Following Stravinsky’s death in 1971, Balanchine honoured their career-spanning collaboration in a festival held during the week of the composer’s birth. On closing night, forty crates of vodka were distributed free of charge, and Balanchine gave a toast in which he reassured the audience that Stravinsky was not gone, but happily flying around the theatre.
Balanchine’s fourth wife, the French ballerina Tanaquil Le Clercq contracted Polio on the 1956 European tour after which she turned her creative outlet to cooking. Just as he molded the bodies of his muses, Balanchine honed the culinary skills of Le Clercq, whose iconic book, The Ballet Cook, preserved the foody anecdotes and recipes not only of Balanchine but also of the international ballet circuit.
Balanchine entered New York’s Roosevelt Hospital in November 1982 and passed his final days in the company of friends and food. Former principal dancer Jacques d'Amboise delivered borscht from the famed Russian Tea Room. Baryshnikov procured Georgian delicacies from a Brooklyn eatery. On his seventy-ninth birthday, on January 22, Karol von Aroldingen, his last muse, cooked Balanchine’s beef kotletki with mushrooms and cream.

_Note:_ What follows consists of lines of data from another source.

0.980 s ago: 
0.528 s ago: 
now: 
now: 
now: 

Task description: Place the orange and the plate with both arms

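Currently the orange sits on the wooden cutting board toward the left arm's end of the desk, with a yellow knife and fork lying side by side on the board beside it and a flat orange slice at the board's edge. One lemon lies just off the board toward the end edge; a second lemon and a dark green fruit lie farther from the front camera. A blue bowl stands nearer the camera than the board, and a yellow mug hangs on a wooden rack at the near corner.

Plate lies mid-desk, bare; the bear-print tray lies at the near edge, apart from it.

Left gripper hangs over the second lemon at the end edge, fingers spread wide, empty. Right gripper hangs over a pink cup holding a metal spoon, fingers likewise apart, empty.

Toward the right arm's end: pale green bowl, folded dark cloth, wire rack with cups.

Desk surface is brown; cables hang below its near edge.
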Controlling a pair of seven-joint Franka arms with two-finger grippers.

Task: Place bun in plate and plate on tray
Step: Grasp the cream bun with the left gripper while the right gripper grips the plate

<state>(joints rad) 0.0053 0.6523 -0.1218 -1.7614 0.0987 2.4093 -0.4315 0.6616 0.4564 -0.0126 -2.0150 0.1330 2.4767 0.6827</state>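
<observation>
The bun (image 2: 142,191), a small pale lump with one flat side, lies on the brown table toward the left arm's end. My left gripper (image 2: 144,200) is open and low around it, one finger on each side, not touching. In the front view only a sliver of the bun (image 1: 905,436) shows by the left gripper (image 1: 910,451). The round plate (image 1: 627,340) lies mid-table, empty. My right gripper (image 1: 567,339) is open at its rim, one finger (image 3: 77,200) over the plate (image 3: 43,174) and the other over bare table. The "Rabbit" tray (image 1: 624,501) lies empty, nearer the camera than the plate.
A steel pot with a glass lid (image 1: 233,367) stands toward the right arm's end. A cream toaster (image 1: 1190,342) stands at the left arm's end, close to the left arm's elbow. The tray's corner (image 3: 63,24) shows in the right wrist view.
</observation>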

Balanchine died on April 30, just nine days before Russian Orthodox Easter. His requiem service was attended by over 1,000 mourners.
To the cherished members of his company, Balanchine bequeathed the royalties to the classical ballets, which remain on the menu of the international repertory today. As Balanchine liked to say
“My ballet is like [a] great restaurant. I must prepare new, absolutely excellent food for our guests. Everybody is waiting.”